What the task asks |
Scan the records below for the line with "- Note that" and the line with "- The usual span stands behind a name". Repeat those two lines and every line between them exactly, and nothing else.

Data supplied |
= = = =

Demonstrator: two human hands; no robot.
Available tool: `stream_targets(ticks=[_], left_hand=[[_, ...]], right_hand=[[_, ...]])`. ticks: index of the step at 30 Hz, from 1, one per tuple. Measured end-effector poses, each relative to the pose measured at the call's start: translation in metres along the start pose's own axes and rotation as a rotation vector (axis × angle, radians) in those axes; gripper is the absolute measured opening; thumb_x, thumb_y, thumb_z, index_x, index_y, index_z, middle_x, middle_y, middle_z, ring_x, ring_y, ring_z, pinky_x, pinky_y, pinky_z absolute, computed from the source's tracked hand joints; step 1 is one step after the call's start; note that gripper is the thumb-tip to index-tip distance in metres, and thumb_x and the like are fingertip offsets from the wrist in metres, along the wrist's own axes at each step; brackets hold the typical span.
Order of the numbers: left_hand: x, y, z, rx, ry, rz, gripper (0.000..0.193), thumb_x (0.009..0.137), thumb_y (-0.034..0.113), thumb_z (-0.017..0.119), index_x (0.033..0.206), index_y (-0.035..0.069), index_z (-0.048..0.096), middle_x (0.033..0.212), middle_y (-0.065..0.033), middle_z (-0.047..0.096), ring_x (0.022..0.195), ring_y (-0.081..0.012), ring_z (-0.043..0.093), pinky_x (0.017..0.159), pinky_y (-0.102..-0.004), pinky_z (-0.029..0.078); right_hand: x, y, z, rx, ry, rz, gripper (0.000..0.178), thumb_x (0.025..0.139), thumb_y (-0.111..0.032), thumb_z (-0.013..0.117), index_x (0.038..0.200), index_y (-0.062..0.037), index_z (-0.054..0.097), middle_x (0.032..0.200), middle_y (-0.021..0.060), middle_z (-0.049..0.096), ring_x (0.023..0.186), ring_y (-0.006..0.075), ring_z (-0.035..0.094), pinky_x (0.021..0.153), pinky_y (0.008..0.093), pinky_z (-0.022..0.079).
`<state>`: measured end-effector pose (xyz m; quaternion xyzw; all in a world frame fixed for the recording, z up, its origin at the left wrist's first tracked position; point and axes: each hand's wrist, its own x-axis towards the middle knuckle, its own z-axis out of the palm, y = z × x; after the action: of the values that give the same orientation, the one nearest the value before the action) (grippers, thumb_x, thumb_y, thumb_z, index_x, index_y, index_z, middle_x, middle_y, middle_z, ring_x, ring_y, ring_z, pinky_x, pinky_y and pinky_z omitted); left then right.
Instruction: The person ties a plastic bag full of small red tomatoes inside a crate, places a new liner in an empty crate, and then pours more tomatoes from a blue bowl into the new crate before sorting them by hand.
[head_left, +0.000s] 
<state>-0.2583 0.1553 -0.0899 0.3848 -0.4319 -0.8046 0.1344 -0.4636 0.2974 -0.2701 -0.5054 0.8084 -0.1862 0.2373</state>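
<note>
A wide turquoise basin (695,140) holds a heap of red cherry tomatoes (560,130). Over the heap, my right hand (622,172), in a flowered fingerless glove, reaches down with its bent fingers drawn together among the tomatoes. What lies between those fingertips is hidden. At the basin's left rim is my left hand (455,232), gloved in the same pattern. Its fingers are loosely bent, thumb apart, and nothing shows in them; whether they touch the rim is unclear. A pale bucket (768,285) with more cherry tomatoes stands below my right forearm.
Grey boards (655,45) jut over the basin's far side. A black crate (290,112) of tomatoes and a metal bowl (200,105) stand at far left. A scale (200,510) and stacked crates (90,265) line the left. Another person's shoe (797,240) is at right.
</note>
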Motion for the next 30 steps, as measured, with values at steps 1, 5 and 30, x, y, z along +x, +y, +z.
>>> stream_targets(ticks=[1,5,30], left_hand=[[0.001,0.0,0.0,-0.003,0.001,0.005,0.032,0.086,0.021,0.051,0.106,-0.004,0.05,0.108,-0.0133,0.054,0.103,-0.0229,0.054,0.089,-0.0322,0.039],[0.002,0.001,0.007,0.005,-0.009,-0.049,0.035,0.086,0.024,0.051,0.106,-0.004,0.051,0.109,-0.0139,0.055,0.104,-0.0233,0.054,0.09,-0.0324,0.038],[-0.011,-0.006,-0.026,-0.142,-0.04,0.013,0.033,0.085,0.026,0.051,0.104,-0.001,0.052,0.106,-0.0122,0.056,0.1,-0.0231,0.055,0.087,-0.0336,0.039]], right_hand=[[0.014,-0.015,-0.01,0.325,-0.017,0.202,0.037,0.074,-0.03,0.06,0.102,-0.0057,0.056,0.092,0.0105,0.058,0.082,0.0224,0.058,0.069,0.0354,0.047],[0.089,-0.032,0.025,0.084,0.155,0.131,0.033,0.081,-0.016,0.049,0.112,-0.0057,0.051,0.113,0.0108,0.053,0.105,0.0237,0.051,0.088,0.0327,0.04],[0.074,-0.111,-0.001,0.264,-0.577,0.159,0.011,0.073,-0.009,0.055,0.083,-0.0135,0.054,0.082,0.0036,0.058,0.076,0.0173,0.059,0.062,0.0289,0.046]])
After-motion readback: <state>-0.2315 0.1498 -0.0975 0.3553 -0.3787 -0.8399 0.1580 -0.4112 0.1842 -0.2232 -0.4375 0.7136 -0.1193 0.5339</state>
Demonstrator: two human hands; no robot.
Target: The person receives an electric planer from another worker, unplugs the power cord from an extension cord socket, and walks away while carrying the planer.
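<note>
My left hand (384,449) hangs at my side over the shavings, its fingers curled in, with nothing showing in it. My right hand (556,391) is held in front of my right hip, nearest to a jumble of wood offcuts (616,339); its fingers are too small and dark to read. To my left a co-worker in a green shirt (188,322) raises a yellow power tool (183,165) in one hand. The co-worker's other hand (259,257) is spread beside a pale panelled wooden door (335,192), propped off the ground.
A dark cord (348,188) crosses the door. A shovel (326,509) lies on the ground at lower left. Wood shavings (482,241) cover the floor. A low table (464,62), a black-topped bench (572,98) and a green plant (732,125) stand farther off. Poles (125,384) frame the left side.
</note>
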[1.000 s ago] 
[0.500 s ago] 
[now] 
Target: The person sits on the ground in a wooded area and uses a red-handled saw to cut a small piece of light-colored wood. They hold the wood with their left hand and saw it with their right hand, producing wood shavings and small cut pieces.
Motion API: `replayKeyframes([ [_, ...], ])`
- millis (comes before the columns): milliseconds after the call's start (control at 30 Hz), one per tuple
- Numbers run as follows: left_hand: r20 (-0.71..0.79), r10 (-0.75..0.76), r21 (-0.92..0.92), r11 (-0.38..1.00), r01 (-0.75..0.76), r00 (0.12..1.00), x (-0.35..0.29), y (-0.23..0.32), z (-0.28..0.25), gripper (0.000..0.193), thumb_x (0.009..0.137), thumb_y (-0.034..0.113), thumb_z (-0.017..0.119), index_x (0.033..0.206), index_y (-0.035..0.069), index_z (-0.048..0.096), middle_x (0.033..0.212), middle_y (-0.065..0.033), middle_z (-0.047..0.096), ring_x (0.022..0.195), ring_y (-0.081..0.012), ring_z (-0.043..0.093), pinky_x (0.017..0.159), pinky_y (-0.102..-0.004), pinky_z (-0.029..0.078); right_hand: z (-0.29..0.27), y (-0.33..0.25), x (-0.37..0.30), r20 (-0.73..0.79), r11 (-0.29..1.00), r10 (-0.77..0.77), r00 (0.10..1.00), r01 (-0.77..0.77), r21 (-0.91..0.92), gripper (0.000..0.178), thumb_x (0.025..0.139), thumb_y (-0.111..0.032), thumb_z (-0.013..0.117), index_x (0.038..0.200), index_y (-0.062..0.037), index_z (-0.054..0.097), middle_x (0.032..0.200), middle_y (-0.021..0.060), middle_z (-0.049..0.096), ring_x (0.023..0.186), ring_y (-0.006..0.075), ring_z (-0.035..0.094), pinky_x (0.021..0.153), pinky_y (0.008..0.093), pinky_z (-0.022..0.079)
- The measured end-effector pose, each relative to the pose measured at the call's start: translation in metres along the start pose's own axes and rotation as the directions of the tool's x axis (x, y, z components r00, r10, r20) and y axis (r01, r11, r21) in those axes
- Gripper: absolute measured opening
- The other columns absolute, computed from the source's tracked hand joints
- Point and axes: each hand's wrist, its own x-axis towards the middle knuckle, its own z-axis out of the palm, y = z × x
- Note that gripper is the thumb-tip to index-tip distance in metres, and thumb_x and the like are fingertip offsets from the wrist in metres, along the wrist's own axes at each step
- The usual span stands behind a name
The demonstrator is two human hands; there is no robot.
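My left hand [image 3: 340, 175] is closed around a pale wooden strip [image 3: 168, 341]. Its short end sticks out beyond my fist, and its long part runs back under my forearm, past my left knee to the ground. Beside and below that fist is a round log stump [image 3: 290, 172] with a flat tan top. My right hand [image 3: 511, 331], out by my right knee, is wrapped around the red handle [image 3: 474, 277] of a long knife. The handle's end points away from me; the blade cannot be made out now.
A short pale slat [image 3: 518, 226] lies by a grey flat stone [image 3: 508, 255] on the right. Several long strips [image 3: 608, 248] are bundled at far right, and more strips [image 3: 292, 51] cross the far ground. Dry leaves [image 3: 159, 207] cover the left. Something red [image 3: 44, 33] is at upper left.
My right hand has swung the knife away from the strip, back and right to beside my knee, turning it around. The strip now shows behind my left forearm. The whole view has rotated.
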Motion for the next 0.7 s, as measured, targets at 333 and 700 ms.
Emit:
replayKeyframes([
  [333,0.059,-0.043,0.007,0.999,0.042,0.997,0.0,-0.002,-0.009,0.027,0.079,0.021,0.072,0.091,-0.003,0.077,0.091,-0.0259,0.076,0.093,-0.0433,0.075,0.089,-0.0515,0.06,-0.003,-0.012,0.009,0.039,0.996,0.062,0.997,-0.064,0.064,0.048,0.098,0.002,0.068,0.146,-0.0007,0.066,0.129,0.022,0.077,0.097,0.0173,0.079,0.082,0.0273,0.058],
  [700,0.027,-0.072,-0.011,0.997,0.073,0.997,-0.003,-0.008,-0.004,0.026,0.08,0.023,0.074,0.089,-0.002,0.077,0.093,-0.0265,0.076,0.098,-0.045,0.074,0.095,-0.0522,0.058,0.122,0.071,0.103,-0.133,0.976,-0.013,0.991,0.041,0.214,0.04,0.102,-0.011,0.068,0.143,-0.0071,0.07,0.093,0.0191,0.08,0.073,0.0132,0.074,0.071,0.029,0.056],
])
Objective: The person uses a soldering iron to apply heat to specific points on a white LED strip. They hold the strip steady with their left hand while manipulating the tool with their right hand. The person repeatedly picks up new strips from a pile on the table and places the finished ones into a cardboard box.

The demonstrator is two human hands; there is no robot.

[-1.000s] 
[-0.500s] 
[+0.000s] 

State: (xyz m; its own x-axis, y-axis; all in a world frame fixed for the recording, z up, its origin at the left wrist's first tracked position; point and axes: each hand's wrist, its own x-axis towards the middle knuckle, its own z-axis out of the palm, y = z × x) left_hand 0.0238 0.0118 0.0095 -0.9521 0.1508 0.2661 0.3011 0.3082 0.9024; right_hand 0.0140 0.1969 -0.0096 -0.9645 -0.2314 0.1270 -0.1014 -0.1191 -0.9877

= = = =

Your solution |
- Note that gripper is the thumb-tip to index-tip distance in metres, and thumb_x and the like are fingertip offsets from the wrist in metres, along the wrist's own axes at each step
- The usual span stands behind a name

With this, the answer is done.